Now let’s say you insert your name into the site’s search engine, your weight comes up, and it’s way off base. You weigh 150 and it says 300. Immediately you learn this site is not to be trusted. And you worry that other people will search your name, and be given the same bogus info about you.
It’s factually unreliable because you know the truth about your own weight. That, friends, is the red pill that exposes the media’s fakery. You don’t know how wrong the media is until you’re the subject of the article.
It’s like a guy being wrongly sentenced for a crime he didn’t commit. Only he knows the truth. Once it’s about you, then you can see the disconnect between reality and reporting. You become the world’s greatest expert on bias cuz you’re the world’s greatest expert on the topic – you.
Meanwhile, everyone else accepts the site’s data because they aren’t you. But that perspective changes – when they see how their own reality is distorted by reporters who only want to find the ugliness.
**Skit of a reporter looking for negative content**
David Rooks: Good evening kings, queens, and bishops. We are the chess news network outside the 2021 national championships. We’re waiting for this year’s winner, Larry St. Lawrence to emerge. Larry, what do you attribute to your great success this year?
Larry St. Lawrence: Garry Kasparov is my hero, so I just do what he would do.
Rooks: Garry Kasparov, a known Russian. Was there Russian collusion in your performance this year?
St. Lawrence: no. I just admire his style and I teach it when I play with my kids.
Rooks: Larry St. Lawrence, playing with kids, very inappropriate. Anything else to say about these allegations?
St. Lawrence: first of all—playing with kids—I don’t do what you’re implying I do with kids. And secondly, allegations—I have nothing to confess.
Rooks: Larry St. Lawrence, a series of confessions with inappropriate allegations.
St. Lawrence: I’m sorry. This is over, I have to go.
Rooks: what about holding the event indoors and that negatively impacting climate change? What else do you know about Brazilian sex trafficking rings?
I’ve been in media for 30 years. Pretty amazing since I’m only 36. I’ve written pieces on people and people have written pieces on me. I know how it works. It’s never to help you.
Their entire purpose is to slam their subject because, in their world, that’s success. You don’t win awards for doing a piece on Trump supporters that says, “Wow these people are decent Americans.” Or even “Most Trump supporters are decent Americans.” You find one that isn’t – and smear the rest. Anger and fear sells.
Whenever I’m interviewed about my job, I can easily sense the narrative some reporters have. It’s not about success. It’s always about rumors. I keep getting the same questions: Is it true you got caught trying to put a camera in Jesse Watters’ dressing room?
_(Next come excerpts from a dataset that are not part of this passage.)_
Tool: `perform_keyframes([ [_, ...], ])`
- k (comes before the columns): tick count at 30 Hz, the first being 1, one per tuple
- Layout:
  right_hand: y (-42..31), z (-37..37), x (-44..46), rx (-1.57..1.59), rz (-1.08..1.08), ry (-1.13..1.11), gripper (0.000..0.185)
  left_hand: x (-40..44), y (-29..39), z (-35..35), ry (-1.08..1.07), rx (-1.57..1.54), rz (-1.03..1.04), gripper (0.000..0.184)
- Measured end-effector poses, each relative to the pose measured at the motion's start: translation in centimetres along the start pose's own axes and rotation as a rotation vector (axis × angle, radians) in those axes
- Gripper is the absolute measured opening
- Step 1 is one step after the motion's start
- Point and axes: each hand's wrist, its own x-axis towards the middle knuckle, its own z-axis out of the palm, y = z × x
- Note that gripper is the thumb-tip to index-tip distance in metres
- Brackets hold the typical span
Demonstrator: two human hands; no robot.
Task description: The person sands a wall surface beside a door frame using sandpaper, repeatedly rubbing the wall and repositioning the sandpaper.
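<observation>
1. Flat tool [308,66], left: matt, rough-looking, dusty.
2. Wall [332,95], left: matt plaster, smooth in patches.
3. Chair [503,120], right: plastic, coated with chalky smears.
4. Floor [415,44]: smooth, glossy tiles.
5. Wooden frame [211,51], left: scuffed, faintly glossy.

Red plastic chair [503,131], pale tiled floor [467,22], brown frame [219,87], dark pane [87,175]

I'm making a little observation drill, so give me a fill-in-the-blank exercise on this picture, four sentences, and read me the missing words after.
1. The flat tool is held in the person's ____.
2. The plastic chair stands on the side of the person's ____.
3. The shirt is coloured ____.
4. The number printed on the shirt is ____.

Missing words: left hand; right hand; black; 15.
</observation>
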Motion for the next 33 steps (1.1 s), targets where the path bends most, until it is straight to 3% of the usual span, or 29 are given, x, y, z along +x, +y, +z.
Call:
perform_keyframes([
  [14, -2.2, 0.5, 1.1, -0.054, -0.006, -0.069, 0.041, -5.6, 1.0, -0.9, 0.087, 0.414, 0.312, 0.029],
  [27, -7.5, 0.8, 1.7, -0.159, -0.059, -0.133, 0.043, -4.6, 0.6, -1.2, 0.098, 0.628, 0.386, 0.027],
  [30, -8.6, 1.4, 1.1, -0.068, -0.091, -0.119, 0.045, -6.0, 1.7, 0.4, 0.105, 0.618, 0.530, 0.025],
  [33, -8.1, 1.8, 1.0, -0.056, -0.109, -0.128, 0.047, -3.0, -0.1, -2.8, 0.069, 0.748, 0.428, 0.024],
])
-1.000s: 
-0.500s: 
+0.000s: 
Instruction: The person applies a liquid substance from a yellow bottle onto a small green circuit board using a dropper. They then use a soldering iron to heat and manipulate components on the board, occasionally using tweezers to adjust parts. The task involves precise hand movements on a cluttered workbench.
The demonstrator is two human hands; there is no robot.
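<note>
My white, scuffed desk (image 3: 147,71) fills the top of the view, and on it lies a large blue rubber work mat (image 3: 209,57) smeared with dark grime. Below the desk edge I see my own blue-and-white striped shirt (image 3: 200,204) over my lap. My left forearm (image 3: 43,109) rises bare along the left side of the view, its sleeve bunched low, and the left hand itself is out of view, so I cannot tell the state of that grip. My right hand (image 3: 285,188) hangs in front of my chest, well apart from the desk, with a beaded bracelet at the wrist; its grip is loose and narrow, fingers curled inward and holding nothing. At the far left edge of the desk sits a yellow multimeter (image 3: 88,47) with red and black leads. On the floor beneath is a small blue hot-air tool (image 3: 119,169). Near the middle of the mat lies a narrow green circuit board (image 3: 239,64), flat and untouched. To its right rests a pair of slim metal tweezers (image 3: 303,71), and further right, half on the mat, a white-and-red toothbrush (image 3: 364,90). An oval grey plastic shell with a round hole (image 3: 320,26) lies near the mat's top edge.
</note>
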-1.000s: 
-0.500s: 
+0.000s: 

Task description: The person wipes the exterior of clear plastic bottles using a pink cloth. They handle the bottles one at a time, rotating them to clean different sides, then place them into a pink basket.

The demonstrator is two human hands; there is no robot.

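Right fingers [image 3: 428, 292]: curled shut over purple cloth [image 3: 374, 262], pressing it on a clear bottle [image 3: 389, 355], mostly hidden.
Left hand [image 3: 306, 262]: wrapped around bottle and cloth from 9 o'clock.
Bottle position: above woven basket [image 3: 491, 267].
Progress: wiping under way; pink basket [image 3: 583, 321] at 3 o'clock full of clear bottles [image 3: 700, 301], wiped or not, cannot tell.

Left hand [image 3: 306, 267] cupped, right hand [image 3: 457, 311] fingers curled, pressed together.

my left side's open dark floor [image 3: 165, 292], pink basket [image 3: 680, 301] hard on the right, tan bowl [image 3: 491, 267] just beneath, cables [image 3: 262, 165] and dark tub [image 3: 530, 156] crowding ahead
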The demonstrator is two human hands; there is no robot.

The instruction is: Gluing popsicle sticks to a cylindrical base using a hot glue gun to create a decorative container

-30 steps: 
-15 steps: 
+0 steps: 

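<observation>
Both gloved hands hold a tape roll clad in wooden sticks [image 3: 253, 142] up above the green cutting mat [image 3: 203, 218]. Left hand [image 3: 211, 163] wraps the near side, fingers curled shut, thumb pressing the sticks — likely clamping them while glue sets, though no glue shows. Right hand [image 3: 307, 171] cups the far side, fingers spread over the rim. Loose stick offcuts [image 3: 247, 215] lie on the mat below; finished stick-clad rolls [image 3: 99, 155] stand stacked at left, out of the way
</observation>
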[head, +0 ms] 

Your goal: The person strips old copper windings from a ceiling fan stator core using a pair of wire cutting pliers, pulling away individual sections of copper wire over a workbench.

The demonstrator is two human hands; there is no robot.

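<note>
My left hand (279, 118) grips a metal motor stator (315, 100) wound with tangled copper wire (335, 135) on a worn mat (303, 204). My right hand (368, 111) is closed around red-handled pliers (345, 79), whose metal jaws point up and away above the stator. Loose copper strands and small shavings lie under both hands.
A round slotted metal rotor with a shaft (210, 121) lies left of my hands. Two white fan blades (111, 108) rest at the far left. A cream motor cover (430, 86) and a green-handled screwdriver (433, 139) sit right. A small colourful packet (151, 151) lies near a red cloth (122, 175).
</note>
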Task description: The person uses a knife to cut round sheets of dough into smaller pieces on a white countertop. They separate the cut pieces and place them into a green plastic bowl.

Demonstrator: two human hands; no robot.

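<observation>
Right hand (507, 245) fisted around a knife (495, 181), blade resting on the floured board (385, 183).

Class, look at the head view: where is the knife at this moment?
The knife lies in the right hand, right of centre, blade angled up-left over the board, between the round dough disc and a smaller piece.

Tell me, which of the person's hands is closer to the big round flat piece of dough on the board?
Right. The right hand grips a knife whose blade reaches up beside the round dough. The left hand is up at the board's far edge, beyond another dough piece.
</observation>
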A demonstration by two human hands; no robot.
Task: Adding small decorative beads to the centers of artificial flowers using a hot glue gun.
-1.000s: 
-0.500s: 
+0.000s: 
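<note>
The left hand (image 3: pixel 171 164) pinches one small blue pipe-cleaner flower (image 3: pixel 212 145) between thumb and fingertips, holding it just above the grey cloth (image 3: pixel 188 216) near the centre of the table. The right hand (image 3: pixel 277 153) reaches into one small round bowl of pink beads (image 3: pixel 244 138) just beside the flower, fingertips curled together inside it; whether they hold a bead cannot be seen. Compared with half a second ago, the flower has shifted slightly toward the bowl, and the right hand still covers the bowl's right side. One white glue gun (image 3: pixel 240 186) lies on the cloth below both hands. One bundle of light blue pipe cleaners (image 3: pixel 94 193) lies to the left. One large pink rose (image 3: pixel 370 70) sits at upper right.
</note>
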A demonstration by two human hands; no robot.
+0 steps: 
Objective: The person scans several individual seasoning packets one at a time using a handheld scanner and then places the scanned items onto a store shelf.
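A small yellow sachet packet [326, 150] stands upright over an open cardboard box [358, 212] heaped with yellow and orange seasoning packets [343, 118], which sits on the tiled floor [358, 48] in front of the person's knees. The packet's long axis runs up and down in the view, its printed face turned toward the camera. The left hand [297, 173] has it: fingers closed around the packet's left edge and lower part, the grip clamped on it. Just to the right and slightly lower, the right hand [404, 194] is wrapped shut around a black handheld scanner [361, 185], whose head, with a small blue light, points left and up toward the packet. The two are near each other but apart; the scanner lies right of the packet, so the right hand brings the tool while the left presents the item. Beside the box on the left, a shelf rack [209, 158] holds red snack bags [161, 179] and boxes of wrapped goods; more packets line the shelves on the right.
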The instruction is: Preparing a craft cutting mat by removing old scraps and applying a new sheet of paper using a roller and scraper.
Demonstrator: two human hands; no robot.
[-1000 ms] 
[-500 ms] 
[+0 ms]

Is it true Perino lets you try on her dresses after the show?
Yes, and yes. But why not stick to our amazing ratings?
One piece actually claimed I don’t talk to people in the elevator. Which is odd, since I don’t take the elevator. I am carried by shirtless Chippendale dancers up every single flight of stairs. The cost of the dancers is why my staff doesn’t get dental. But they’re okay with it.
But it’s like they’d already written the article, and were looking for quotes to fill in later. Talk to anyone who’s been the subject of media scrutiny. They’ll say the same thing. The contrast between what’s true, and what’s written is huge.
The difference is as vast as what Lisa Boothe tells her parents what she did last weekend, and what she really did last weekend.
So that’s today’s lesson in how to view the media. If you’d like to hear more on this topic, I’ll be doing it the rest of my life. (Or until the world ends in eight years.)
This article is adapted from Greg Gutfeld’s opening monologue on the July 15, 2021 edition of “Gutfeld!”